Ancora due note sul «Cassetto segreto» di Costanza Quatriglio

Un’immagine da “Il cassetto segreto” di Costanza Quatriglio

di Carola Susani

Prendo il testimone da Daniela Mazzoli che, nell’aprile del 2024, dialoga con Costanza Quatriglio qui su Nazione Indiana, per continuare il discorso su Il cassetto segreto. Già dal dialogo è chiaro come il documentario di Costanza Quatriglio sia un sistema stratificato e complesso.

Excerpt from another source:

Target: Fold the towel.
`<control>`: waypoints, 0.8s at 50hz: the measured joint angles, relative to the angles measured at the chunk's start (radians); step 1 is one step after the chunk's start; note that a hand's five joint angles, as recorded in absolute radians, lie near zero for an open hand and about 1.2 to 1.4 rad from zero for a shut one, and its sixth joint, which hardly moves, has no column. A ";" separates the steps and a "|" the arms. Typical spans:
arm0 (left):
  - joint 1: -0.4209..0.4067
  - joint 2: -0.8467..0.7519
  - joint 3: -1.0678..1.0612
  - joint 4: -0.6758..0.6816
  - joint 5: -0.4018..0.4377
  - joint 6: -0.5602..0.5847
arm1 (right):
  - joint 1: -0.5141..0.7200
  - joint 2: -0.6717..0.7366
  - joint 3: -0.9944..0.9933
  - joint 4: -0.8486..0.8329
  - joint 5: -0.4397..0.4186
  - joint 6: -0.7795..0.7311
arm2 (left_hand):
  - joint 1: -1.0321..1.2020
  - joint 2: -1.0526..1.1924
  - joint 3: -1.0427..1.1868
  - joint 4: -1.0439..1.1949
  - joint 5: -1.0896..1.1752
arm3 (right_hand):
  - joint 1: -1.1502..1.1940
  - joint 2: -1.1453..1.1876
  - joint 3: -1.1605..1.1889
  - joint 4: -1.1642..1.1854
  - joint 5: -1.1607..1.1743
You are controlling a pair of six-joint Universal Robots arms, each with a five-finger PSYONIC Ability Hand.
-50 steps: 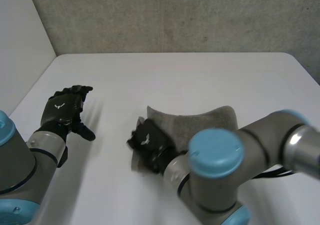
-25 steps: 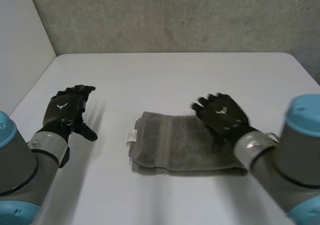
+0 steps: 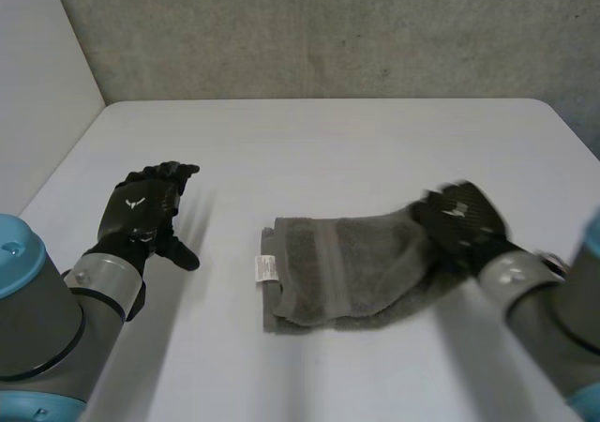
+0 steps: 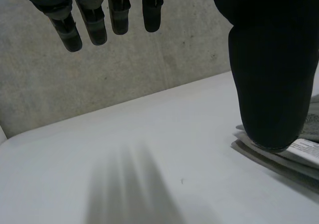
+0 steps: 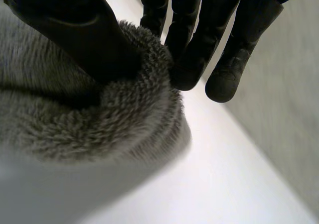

A raccontare la trama evidente si fa presto: in occasione dello sgombero della casa della sua infanzia, del riordino dei materiali audiovisivi e fotografici, della creazione del Fondo all’Archivio di Stato e della donazione alla Regione Siciliana della biblioteca del padre Giuseppe Quatriglio, scrittore, giornalista del Giornale di Sicilia e straordinario fotografo, Costanza, selezionando dall’incredibile mole dei materiali d’archivio audiovisivi, dagli scatti, dalle lettere, ne racconta la vita ricca e piena, il mondo intimo e vasto che ha attraversato.

Dietro la trama esplicita però si nasconde dell’altro, quest’altro ha a che fare con le dinamiche che abitano la relazione fra una figlia e un padre di cui ha raccolto il testimone, con la forma che prende lo sguardo della figlia adulta su suo padre. Quando la figlia di un intellettuale guarda il padre e testimonia pubblicamente del suo sguardo cambia i termini del gioco; la figlia è stata guardata, è stata fotografata, registrata, contemplata, è l’oggetto su cui si posa l’occhio, l’oggetto del pensiero affettuoso proiettato sul futuro. Ora restituisce lo sguardo. Se raccontasse suo padre come un monumento e stop, tutto tornerebbe a posto. L’aderenza pigra a uno stereotipo fa sì che ci si aspetti uno sguardo semplicemente e tardivamente innamorato, l’encomio, l’agiografia, il grande ritratto fotografato dal basso, e la dimenticanza di sé. È un abbaglio.

Come un romanzo d’altri tempi, il documentario si muove all’interno di una cornice scritta, dei capitoli di un indice parlante: un cartello, che imita un frontespizio settecentesco, ci dice il punto della vicenda in cui ci troviamo, ci indica come guardare. E qui, la prima sorpresa, si parte dall’Epilogo. Già da questa scelta è chiaro che messo a tema, e non solo raccontato, è il tempo.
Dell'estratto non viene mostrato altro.